Ex parte OCHI et al. - Page 7




          Appeal No. 1998-2471                                       Page 7           
          Application No. 08/222,913                                                  


                              Obviousness of the Claims                               
               We begin by finding that the references represent the                  
          level of ordinary skill in the art.  See In re GPAC Inc., 57                
          F.3d 1573, 1579, 35 USPQ2d 1116, 1121 (Fed.
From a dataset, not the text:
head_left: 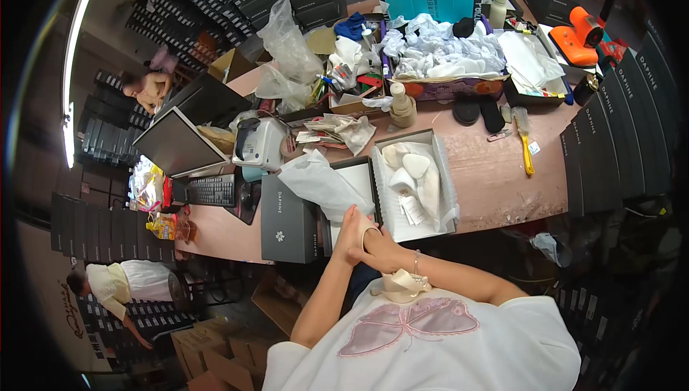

Cir. 1995)                      
          (finding that the Board of Patent Appeals and Interference did              
          not err in concluding that the level of ordinary skill in the               
          art was best determined by the references of record); In re                 
          Oelrich, 579 F.2d 86, 91, 198 USPQ 210, 214 (CCPA 1978)                     
          ("[T]he PTO usually must evaluate ... the level of ordinary                 
          skill solely on the cold words of the literature.").  Of                    
          course, every patent application and reference relies on the                
          knowledge of persons skilled in the art to complement its                   
          disclosure.  In re Bode, 550 F.2d 656, 660, 193 USPQ 12, 16                 
          (CCPA 1977).  Such persons must be presumed to know something               
          about the art apart from what the references teach.  In re                  
          Jacoby, 309 F.2d 513, 516, 135 USPQ 317, 319 (CCPA 1962).  We               
          address the obviousness of claims 1-7, 11, and 22-24, claims                
          12 and 20, claims 13-15, claims 16 and 17, claim 18, claim 19,              
          and claim 25.                                                               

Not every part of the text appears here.